The report calls on the U.S. government to work with the private sector and with allies to protect the security and resilience of the world’s undersea cables, screening foreign cable owners for security risks and increasing the funding for the Cable Ship Security Program. 

Undersea cables’ security is at risk from authoritarian governments, especially in Beijing, exerting control over companies that determine the internet’s physical layout to route global data more favorably, potentially for espionage. For example, the three Chinese-incorporated firms listed as owners of undersea cables — China Mobile, China Telecom and China Unicom—are all state-owned.

“Changes to traffic routing patterns generate profits for companies and can move new volumes of traffic through different countries’ borders. This can enable data interception and the development of technological dependence,” the report said.

Companies that manage undersea cables have begun to use network management systems to centralize control over components, which introduces new levels of operational security risk, according to the report.

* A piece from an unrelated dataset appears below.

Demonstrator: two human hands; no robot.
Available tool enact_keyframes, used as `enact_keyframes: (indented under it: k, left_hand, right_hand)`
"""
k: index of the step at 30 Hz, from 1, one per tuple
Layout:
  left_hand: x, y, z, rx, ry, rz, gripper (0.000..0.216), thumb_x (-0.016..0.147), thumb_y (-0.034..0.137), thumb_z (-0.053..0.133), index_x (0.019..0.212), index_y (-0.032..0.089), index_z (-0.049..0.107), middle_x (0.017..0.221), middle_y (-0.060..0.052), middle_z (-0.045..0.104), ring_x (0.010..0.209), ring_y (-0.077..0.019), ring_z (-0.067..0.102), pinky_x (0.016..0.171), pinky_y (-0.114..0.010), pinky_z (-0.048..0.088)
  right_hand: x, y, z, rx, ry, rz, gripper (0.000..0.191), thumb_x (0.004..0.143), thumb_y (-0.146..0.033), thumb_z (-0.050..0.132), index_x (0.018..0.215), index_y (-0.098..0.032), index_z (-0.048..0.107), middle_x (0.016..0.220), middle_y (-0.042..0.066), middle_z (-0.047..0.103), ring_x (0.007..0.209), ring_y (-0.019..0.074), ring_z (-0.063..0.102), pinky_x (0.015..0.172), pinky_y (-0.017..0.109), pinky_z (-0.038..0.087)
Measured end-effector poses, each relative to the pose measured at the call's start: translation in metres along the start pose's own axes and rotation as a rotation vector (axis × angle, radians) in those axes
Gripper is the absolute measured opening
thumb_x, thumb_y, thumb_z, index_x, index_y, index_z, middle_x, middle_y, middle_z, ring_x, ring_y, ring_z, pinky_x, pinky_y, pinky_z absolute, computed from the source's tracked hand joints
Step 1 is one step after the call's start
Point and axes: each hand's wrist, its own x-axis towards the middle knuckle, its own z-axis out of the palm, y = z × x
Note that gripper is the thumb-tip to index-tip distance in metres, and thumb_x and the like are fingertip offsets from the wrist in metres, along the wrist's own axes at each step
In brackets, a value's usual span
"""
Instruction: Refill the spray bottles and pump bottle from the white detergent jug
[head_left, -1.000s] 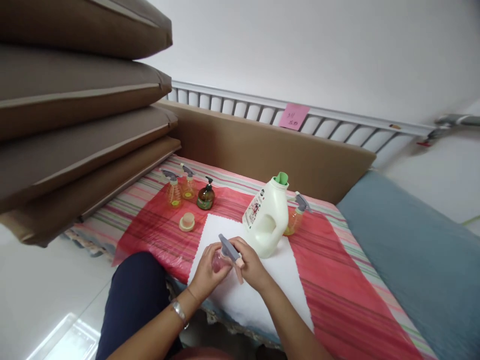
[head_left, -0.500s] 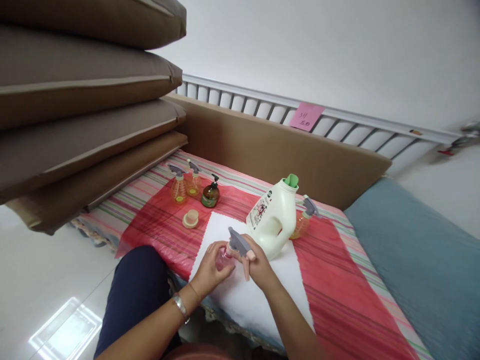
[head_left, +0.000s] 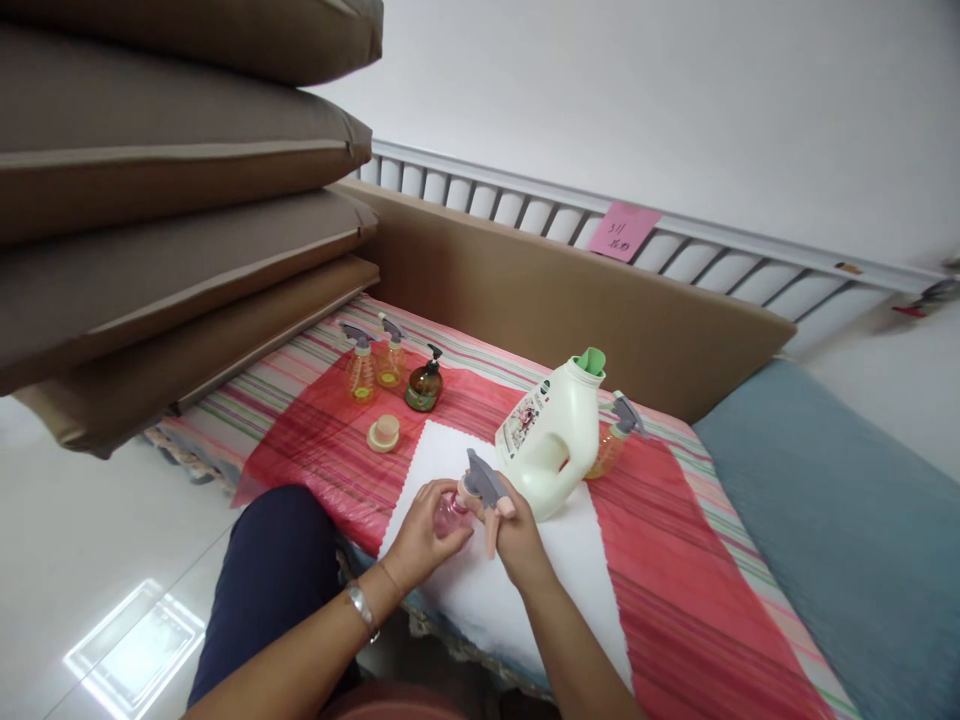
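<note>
A pink see-through spray bottle [head_left: 450,517] is tilted over a white cloth [head_left: 525,610], with my left hand [head_left: 421,535] wrapped round its body. My right hand [head_left: 519,540] grips the grey and pink trigger head [head_left: 486,484] at the bottle's neck; some of its fingers are hidden behind the head. Just beyond my right hand stands a large pale jug [head_left: 551,435] with a handle, its green spout [head_left: 591,361] at the top. A yellowish spray bottle [head_left: 609,450] shows partly behind the jug.
Two yellowish spray bottles [head_left: 361,375] and a dark pump bottle [head_left: 425,385] stand at the back left. A pale round cap [head_left: 384,433] lies before them on the red sheet [head_left: 330,460]. Stacked brown cushions [head_left: 187,210] overhang the left side; a brown panel [head_left: 555,300] borders the back.
Both hands keep their hold on the spray bottle and its trigger head, with hardly any movement. The whole view has shifted slightly.
</note>
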Motion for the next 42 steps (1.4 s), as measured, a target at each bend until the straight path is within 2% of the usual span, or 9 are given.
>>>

“When these cable management tools are connected to the global internet, they expose undersea cables to new risks of hacking — both for monitoring cable traffic and disrupting it altogether,” the Atlantic Council said. 

With the growth of cloud computing, the data flowing over the internet has increased in volume, the report said. Additionally, with the pandemic promoting remote work, the sensitivity of data has grown commensurately.

The report focuses on how the U.S. government can increase security and resiliency in undersea cables. It included recommendations for the White House, the FCC, the State Department, cable owners and the major internet tech companies to increase cooperation, share threat information and study new methods of better protecting the cables.

“As the White House increasingly focuses on cybersecurity threats to the nation and the global community, including from the Chinese and Russian governments, it must prioritize investing in the security and resilience of the physical infrastructure that underpins internet communication worldwide,” the Atlantic Council wrote. “Failing to do so will only leave these systems more vulnerable to espionage and to potential disruption that cuts off data flows and harms economic and national security.”